### PROBLEM
Word for word, set down every line of the entries below from the line with "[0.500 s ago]" to the line with "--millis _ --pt", including both, and no other line.

════

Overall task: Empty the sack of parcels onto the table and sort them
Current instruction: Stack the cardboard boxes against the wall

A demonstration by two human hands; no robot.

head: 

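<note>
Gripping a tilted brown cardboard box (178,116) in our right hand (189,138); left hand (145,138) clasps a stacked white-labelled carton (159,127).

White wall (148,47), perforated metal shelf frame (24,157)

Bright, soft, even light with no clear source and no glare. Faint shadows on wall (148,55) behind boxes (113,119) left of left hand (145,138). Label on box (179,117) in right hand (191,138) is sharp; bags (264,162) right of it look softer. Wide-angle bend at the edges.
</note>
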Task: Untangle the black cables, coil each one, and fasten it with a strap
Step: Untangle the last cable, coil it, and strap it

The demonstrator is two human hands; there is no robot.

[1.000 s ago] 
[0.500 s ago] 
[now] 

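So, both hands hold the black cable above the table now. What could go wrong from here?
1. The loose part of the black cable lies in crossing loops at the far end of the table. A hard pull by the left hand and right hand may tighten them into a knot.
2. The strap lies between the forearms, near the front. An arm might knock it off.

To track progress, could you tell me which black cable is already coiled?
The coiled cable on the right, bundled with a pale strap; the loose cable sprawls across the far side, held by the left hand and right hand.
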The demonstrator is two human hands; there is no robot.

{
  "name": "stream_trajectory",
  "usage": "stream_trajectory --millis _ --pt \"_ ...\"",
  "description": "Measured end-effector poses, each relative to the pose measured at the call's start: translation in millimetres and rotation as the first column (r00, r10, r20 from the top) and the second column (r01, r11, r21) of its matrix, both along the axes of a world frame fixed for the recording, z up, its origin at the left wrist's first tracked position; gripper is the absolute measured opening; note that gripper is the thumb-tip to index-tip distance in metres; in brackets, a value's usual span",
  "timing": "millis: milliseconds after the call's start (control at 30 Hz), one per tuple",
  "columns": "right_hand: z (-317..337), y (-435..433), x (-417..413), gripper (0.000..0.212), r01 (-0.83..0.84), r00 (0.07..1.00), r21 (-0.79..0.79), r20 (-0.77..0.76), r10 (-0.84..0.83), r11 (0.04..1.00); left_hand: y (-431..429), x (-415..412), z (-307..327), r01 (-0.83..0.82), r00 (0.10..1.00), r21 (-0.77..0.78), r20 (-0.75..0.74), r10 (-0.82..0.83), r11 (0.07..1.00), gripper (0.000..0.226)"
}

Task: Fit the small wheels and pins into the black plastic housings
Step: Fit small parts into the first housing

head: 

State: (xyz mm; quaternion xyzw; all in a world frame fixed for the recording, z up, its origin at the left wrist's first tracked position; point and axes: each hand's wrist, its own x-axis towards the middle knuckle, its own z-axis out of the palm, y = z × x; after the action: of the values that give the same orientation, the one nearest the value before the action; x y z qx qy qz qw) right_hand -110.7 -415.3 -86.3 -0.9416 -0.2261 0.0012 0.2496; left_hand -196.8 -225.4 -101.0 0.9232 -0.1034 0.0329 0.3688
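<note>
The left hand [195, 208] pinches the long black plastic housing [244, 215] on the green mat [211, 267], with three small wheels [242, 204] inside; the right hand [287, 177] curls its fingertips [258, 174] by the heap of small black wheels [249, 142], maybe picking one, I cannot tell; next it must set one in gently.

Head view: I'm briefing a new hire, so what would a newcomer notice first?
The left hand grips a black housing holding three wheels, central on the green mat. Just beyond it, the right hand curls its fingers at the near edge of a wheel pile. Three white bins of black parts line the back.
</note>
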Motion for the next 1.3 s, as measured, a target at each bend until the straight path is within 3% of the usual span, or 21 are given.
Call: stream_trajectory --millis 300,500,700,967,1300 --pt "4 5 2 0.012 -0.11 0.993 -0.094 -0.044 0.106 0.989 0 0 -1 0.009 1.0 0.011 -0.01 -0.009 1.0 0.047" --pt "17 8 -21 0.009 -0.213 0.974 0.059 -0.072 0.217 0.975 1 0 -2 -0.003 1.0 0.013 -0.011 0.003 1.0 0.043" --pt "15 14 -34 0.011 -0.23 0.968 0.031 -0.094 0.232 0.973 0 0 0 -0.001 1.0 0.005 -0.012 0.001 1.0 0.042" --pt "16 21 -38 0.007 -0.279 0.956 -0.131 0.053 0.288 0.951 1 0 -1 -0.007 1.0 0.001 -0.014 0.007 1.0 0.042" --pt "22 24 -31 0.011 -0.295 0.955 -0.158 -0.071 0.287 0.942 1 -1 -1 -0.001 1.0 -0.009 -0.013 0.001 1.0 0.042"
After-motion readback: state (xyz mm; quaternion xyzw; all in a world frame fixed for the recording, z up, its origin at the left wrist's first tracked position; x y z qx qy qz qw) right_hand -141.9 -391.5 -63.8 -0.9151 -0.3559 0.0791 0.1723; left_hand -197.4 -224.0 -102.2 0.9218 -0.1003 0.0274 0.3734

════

### ANSWER AREA
[0.500 s ago] 
[now] 

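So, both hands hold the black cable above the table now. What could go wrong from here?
1. The loose part of the black cable lies in crossing loops at the far end of the table. A hard pull by the left hand and right hand may tighten them into a knot.
2. The strap lies between the forearms, near the front. An arm might knock it off.

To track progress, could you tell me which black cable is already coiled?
The coiled cable on the right, bundled with a pale strap; the loose cable sprawls across the far side, held by the left hand and right hand.
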The demonstrator is two human hands; there is no robot.

{
  "name": "stream_trajectory",
  "usage": "stream_trajectory --millis _ --pt \"_ ...\"",

The answer has been written out in full.